Estimating the Cardinality of RDF Graph Patterns

^{1}Angela Maduko, ^{1}Kemafor Anyanwu, ^{2}Amit Sheth^{
3}Paul
Schliekelman

^{1}Department of Computer Science

^{3}Department of Statistics

{maduko, anyanwu}@cs.uga.edu,
pdschlie@stat.uga.edu

^{2}Kno.e.sis Center

Department of Computer
Science and

amit.sheth@wright.edu

**ABSTRACT**

Most RDF query languages allow for graph structure
search through a conjunction of triples which is typically processed using join
operations. A key factor in optimizing joins is determining the join order
which depends on the expected cardinality of intermediate results. This work
proposes a pattern-based summarization framework for estimating the cardinality
of RDF graph patterns. We present experiments on real world and synthetic
datasets which confirm the feasibility of our approach.

**Categories and Subject
Descriptors**

H.2.4 [**Systems**]: *Query processing*

**General Terms**

Management, Performance.

**Keywords**

*RDF Query Processing, RDF Semantic Summary,
RDF Structural Summary, *Statistical
Summary*,
Pattern *Cardinality
Estimation.

Most RDF query languages
allow for graph structure search through a conjunction of triples [3], often processed using join operations.
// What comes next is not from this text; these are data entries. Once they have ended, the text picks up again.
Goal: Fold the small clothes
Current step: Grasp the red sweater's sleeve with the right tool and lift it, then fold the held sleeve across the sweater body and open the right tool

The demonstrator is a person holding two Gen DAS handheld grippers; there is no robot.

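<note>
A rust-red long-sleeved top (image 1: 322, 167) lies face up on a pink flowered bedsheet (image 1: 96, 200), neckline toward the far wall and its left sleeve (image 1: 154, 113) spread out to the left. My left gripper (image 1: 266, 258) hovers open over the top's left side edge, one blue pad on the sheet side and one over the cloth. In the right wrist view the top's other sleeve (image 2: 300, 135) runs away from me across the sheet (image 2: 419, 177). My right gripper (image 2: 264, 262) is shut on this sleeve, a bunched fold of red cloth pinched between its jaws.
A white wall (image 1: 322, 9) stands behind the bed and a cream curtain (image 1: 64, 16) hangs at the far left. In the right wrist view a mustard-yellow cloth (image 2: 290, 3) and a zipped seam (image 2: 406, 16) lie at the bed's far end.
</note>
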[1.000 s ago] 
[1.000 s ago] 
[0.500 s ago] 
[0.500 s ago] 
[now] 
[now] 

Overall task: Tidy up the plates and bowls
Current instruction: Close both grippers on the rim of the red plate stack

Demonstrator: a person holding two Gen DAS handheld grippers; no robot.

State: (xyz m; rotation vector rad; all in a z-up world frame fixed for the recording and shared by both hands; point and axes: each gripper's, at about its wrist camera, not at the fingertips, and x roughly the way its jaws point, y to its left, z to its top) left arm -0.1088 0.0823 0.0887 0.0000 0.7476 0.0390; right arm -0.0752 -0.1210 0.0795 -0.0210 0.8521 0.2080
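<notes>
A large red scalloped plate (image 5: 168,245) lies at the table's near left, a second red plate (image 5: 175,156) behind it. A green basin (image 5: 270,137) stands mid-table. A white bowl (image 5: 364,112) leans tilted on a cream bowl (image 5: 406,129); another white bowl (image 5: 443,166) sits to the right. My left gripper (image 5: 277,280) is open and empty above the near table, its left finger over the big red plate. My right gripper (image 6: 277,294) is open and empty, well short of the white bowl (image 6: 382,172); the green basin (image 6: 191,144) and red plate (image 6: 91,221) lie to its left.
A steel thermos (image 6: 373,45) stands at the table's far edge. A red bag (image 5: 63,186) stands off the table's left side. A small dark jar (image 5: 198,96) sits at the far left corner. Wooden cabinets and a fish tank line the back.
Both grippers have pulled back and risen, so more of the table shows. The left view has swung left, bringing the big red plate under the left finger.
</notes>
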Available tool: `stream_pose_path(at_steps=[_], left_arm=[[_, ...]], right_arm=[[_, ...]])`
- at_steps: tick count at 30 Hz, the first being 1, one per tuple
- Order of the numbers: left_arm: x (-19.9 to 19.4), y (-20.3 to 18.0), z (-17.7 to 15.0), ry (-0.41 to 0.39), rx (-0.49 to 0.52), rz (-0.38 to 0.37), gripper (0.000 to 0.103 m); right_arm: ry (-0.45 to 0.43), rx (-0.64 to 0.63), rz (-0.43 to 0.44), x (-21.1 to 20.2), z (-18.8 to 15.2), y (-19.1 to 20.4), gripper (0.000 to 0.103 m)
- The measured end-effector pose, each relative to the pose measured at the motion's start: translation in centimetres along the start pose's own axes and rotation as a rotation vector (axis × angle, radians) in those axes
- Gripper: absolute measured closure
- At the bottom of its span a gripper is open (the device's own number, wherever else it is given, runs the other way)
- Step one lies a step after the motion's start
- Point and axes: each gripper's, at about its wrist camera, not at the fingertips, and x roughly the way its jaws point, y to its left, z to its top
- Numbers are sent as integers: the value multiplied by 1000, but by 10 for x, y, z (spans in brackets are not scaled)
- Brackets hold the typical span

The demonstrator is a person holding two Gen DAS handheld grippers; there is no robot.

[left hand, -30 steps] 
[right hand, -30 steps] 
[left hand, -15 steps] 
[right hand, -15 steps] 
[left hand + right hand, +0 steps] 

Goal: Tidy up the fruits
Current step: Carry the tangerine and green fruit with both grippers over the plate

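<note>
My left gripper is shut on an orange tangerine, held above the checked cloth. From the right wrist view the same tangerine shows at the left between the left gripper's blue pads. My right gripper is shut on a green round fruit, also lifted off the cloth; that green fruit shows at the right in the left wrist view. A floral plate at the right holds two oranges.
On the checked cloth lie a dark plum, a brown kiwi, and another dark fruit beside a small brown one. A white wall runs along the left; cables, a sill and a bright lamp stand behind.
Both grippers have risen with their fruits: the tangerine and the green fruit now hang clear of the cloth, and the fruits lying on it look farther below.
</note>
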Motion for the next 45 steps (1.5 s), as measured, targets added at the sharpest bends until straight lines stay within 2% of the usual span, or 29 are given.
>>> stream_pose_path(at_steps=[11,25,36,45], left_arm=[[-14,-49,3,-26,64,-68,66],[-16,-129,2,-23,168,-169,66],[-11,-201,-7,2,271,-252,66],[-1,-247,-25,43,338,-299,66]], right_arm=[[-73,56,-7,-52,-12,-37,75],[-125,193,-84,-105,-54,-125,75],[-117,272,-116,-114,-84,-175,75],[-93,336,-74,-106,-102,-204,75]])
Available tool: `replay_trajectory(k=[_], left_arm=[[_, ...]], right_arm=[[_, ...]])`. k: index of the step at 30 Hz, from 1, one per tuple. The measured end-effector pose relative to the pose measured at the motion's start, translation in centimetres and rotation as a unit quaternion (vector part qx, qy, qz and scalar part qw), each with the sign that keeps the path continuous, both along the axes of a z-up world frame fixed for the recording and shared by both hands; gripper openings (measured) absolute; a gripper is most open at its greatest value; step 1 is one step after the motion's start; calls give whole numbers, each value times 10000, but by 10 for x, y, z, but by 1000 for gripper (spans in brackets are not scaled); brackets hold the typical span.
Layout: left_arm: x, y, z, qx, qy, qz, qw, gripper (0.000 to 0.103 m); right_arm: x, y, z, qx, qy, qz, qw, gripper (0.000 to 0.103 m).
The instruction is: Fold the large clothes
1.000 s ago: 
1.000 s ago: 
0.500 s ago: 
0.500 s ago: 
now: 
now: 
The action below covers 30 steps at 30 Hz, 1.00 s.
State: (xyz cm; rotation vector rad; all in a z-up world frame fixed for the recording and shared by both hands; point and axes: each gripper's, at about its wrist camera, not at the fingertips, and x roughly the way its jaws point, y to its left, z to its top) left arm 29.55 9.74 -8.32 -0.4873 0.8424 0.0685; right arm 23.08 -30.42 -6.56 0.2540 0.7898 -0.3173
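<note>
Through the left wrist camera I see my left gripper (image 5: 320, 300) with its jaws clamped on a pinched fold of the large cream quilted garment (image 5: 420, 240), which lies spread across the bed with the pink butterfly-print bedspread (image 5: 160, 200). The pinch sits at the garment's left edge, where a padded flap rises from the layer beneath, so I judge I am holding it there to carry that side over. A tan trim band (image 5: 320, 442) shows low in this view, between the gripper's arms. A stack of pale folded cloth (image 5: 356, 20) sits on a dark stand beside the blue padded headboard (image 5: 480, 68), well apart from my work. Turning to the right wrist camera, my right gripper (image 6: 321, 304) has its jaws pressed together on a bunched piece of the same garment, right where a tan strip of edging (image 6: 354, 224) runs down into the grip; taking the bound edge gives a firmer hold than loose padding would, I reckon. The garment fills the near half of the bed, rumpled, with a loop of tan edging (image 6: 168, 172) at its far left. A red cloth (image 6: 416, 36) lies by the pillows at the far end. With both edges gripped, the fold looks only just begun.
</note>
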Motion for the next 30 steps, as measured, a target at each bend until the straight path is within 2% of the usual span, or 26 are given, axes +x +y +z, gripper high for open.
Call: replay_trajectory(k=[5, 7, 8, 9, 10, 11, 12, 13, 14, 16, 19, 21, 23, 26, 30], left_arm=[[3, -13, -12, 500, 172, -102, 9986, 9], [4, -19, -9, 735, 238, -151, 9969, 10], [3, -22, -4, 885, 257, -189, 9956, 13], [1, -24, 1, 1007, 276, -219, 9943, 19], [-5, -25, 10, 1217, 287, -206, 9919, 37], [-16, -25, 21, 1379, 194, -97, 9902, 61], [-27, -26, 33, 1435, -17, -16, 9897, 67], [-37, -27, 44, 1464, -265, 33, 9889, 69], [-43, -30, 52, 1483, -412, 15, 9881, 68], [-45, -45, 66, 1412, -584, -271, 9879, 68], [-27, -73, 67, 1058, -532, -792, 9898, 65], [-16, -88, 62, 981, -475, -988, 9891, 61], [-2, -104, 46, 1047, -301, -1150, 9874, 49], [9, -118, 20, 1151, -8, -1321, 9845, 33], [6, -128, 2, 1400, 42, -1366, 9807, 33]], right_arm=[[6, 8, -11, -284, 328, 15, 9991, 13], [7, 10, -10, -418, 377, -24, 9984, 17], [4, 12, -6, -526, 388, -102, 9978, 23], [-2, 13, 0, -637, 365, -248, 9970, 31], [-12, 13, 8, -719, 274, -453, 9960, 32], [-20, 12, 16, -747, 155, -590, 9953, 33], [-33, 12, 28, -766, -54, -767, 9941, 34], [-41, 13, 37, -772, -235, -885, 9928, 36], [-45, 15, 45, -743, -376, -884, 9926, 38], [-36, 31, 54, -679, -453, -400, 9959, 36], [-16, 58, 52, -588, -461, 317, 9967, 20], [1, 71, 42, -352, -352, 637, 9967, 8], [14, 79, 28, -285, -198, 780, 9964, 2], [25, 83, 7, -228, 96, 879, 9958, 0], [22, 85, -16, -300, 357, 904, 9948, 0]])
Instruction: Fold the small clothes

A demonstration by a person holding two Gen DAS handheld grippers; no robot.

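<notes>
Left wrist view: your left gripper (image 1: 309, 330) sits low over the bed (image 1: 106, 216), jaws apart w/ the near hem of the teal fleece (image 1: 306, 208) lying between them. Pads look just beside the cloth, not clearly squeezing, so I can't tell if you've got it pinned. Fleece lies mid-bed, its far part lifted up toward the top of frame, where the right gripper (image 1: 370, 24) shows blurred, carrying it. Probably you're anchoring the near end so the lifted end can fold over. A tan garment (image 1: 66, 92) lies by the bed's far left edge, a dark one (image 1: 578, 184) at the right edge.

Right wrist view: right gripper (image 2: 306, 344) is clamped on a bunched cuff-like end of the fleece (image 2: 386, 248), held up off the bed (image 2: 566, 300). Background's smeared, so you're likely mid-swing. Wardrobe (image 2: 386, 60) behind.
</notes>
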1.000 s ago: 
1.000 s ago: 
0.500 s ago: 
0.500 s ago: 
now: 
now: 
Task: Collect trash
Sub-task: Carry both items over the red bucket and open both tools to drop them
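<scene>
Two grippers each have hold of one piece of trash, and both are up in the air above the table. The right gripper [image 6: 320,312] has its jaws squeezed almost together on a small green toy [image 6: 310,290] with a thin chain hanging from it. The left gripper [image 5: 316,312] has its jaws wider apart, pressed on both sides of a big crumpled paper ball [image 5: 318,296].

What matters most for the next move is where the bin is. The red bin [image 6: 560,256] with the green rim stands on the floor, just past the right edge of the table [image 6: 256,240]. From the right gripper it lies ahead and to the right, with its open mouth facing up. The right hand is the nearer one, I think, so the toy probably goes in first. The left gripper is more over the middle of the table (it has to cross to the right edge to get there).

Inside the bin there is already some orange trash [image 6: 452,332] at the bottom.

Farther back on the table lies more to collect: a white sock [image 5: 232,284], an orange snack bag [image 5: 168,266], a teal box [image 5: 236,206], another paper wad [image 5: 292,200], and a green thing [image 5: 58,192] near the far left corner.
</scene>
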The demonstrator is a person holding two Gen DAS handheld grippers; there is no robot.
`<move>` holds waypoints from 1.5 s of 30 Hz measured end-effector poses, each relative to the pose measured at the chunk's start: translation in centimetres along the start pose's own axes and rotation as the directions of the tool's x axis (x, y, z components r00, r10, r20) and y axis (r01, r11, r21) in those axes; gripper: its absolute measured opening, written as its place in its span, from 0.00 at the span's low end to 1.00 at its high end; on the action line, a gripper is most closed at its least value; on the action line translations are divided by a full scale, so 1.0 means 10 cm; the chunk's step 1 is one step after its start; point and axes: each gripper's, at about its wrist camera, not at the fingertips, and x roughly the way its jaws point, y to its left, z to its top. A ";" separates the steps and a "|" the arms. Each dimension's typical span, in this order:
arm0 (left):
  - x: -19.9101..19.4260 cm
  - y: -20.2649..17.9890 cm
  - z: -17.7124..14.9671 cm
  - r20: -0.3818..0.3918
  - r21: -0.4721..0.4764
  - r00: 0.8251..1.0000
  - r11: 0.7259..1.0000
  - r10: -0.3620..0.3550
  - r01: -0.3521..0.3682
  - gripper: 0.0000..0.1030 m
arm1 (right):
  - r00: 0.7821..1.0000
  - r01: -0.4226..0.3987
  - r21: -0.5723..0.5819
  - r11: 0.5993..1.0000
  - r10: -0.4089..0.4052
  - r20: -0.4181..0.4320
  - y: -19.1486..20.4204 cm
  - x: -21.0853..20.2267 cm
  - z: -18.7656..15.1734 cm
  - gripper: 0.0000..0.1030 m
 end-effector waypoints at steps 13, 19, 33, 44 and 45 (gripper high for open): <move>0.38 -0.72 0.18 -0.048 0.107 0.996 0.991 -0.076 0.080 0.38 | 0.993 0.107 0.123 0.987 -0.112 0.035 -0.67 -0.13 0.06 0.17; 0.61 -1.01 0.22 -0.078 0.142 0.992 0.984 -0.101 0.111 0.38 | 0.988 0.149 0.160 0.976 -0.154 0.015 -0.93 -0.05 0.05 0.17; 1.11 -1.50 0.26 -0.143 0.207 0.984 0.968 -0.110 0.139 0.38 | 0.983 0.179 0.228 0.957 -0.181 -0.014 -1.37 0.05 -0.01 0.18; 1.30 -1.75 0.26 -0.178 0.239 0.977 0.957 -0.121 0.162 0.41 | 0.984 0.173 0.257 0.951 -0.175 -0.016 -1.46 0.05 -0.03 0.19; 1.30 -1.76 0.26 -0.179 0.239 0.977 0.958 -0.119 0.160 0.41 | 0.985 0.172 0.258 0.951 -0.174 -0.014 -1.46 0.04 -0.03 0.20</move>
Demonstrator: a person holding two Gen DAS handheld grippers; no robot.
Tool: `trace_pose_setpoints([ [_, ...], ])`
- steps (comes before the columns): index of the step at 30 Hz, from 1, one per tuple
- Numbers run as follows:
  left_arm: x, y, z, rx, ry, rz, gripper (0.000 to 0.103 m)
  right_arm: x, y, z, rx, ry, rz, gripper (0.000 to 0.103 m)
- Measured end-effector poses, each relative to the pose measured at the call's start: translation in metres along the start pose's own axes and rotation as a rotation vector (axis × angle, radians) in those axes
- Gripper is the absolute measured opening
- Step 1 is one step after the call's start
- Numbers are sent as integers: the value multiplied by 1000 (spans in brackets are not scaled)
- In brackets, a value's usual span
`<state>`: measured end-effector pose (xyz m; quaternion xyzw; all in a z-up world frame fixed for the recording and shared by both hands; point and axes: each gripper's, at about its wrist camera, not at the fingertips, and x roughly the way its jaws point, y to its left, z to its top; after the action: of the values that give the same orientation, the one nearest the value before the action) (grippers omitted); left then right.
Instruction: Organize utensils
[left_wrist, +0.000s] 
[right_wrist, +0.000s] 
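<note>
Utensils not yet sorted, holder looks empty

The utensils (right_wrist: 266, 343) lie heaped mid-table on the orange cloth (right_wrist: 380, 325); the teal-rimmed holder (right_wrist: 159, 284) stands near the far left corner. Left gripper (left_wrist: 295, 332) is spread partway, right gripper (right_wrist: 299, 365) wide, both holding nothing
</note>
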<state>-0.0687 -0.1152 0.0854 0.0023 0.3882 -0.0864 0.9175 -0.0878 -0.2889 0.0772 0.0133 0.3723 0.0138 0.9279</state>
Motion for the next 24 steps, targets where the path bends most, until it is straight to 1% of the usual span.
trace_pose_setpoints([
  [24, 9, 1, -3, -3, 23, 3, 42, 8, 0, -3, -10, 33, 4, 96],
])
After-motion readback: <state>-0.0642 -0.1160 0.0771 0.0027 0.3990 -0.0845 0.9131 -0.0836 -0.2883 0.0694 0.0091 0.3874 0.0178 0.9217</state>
A key step in
join query optimization is determining the join order, which depends on the
expected size of intermediate results. For example, to detect a basic potential conflict of interest
in the paper review process of a conference, one may search for PC members who
are authors of submitted papers. Figure
1a and b show the SPARQL expression for this query
(namespaces are omitted) and its graph structure (pattern). The query requires
three join operations. One order first finds all reviewers who are authors of
submitted papers, then the result is joined to the set of papers submitted to
“WWW”. Figure
1d, e and f show the possible ways processing may
begin. The optimal join order requires good estimates of the cardinality of
these patterns from a summary of the frequency distribution of patterns. Also,
a summary that is seamless across RDF systems is desirable. This work is a
first step towards addressing this problem. We focus on structure queries with
no variables on the edges (as in Figure
1a) which are useful in real applications. This work
addresses the problem stated as: *Given a space budget B and RDF schema graph
G _{S} and instance graph G_{I}, summarize the frequency
distribution of patterns in G_{I} to fit B for obtaining good estimates
of the frequencies of patterns. *We propose and evaluate three techniques
which differ in terms of the value/size tradeoff made during summarization.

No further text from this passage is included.